In brief, each of the above probes exhibits unique performance. For high-throughput screening at the target level in vitro, the sensitivity and rapid response of tool molecular demonstrate more importance [96]. On the other hand, the tracing and visualization analysis of TYR activity in vivo requires long emission wavelengths and specificity [97,98]. In the near future, combining computational means such as molecular docking, more superior sensors for various purposes are expected to be rationally designed; these sensors have broad application potential in the field of bioanalysis.

3.2.2. Nanoparticle-Based Fluorescent Probes

Other than small molecular probes, nanometer material-based biosensors have also aroused considerable interest in the detection of biological analytes. Some emerging nanomaterials utilize the characteristics of TYR-mediated metabolism to trigger a linear fluorescence response with intermediates. For example, under aerobic and alkaline conditions, dopamine is converted to polydopamine via oxidation and self-polymerization. Enlightened by the intrinsic fluorescence properties of polydopamine, Liu et al. prepared the fluorescent polymethyldopa nanoparticles (PMNPs) [99]. Metyrosine acted as a substrate of TYR to yield methyldopa (a dopamine analog). The latter further reacted with ethanolamine to produce PMNPs (Figure 11a). Ultimately, the strategy of in situ formation of fluorescent PMNPs performed well in screening inhibitors. Using a similar principle, Ding et al. introduced tyramine as a model substrate, which could be converted into DA by TYR. Based on the specific sensing between silicon nanoparticles (Si NPs) and DA, the solution color and fluorescence emission changed significantly (Figure 11b). Subsequently, a novel ratiometric fluorescence analysis was established for screening TYR activators and inhibitors [100]. Wang et al. developed a fluorescence-sensing platform utilizing rare-earth-doped upconversion nanoparticles (UCNPs) [101]. Tyramine was oxidized to DA and further yielded melanin-like polymers, leading to the effective quenching of UCNPs (Figure 11c). Collectively, most nanoparticle-based fluorescent probes have fulfilled relevant drug screening protocols. Some potential factors, including complicated synthesis, time-consuming sample pretreatment, homogeneity, and stability of nanoparticles, deserve adequate consideration.

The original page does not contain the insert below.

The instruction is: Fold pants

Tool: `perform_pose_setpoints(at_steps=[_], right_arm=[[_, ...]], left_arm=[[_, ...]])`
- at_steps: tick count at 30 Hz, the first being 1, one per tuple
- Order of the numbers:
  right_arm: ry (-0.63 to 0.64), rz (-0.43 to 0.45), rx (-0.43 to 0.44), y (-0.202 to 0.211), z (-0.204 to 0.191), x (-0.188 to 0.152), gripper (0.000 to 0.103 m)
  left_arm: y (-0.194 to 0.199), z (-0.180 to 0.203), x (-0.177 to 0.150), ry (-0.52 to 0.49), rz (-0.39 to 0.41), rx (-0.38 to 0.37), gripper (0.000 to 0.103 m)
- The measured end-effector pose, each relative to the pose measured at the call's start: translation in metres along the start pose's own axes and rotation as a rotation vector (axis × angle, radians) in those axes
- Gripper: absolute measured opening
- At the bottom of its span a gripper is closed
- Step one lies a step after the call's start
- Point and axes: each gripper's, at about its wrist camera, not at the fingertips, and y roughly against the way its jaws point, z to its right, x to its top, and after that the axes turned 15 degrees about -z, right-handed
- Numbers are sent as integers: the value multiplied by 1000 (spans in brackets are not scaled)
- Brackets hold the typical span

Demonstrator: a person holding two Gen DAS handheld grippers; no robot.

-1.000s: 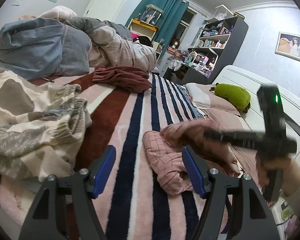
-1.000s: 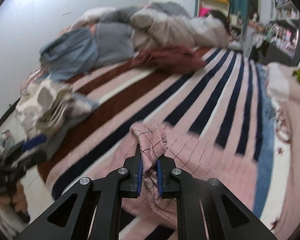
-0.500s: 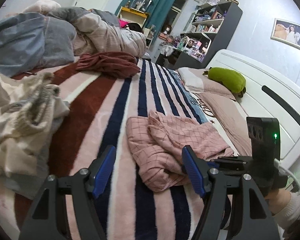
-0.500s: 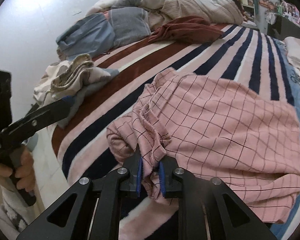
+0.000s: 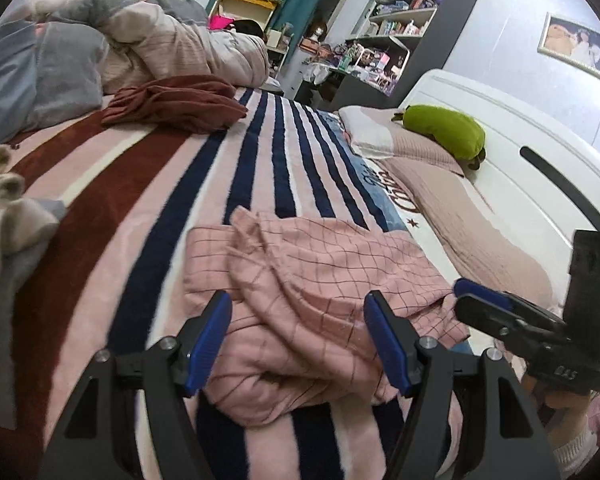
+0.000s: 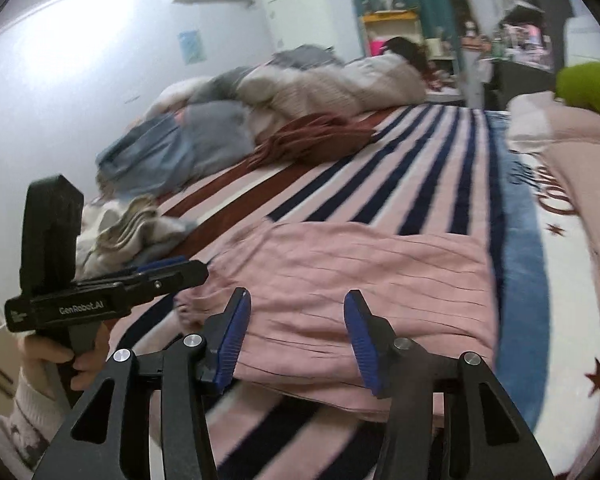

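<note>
Pink checked pants (image 5: 308, 280) lie in a rumpled heap on the striped blanket near the bed's front edge; they also show in the right wrist view (image 6: 360, 276). My left gripper (image 5: 298, 340) is open and empty, just in front of the heap's near edge. My right gripper (image 6: 296, 336) is open and empty, over the near edge of the pants. The right gripper also shows at the right of the left wrist view (image 5: 466, 296), beside the pants' right corner. The left gripper shows at the left of the right wrist view (image 6: 172, 268).
A dark red garment (image 5: 172, 104) lies at the far side. A beige and grey heap of clothes (image 5: 4, 216) sits at the left. Rumpled quilts (image 5: 140, 48), pillows with a green plush (image 5: 444, 132) and a white headboard (image 5: 540, 152) border the bed.
My right gripper has opened and let go of the pants, which now lie on the blanket. Both grippers have drawn closer to the heap's near edge.
</note>
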Motion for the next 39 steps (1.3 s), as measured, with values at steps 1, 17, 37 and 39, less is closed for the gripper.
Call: perform_pose_setpoints(at_steps=[1, 17, 37, 39], right_arm=[[-7, 12, -8, 2, 5, -3, 44], [-55, 53, 59, 11, 21, -23, 44], [-104, 45, 112, 9, 26, -32, 45], [-106, 42, 117, 8, 27, -32, 45]], left_arm=[[-6, 4, 1, -10, -15, 6, 65], [25, 25, -38, -203, -3, 186, 65], [2, 21, -30, -81, -9, 410, 64], [6, 11, -28, -15, 6, 416, 64]])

Furthermore, compared to traditional colorimetry, both methods seem to be suitable only for TYR activity evaluation in vitro.

4. Biomedical Applications of TYR Activity Assays

4.1. Sensing and Imaging TYR Activities in Biological Systems

Melanoma is the most aggressive malignancy in skin cancer. It is characterized by high metastatic potential, poor prognosis, and the up-regulation of melanocytes [102]. Reintgen et al. determined the order of melanoma nodal metastases and showed that cutaneous melanoma usually first metastasized to the regional nodal basin via the regional lymphatics [103,104]. About one-third of melanoma patients have a local recurrence, while distant metastasis at the initial site of relapse is also relatively common [105]. The most characteristic metastatic sites are lymph nodes, lungs, liver, brain, and bones [106]. The precise detection of subclinical metastases for early diagnosis and treatment of melanoma is a matter of urgency. Human TYR (11q14-21, MIM 606933) is primarily expressed in epidermal, follicular, and ocular melanocytes. It is essential for pigment formation [107]. The overexpression of TYR and TRP 1 is significantly associated with the risk of melanoma [1]. B16F10 cells are often selected as cell models due to the high TYR expression. TYR has acted as a valuable tumor marker and therapeutic target for the early diagnosis and treatment of melanoma lesions. As a critical melanoma-associated antigen, TYR can be recognized by autologous T lymphocytes, thus inducing effective tumor-specific responses.
Currently, a serum assay remains the mainstream approach for biomarker detection [88]. Reverse transcription-polymerase chain reaction (RT-PCR) analysis was developed to detect circulating melanoma cells (CMCs) in the peripheral blood. This method was based on the amplification of the messenger RNA (mRNA) for TYR, while normal melanocytes are not thought to circulate in the peripheral blood [108,109,110]. However, test results are often controversial and can show false positives; the latter may be due to sample processing and the transient presence of metastasizing tumor cells [111]. By adopting in vivo fluorescent imaging strategy, the elevation of the TYR level (or activity) at the melanoma focus can be localized spatially, thereby lessening the risk of false-positive signals. The NIR probe NBR-AP successfully realized the early diagnosis of melanoma and metastasis in a mouse model by imaging TYR activity [88]. The levels of TYR in the tumor and metastatic organs analyzed by Western blot were consistent with the fluorescence results (Figure 9e), in which TYR in the tumor, lung, and spleen was found to be over-expressed. These results demonstrate that small-molecule fluorescent probes have great promise in the early diagnosis of melanoma and the analysis of biological samples.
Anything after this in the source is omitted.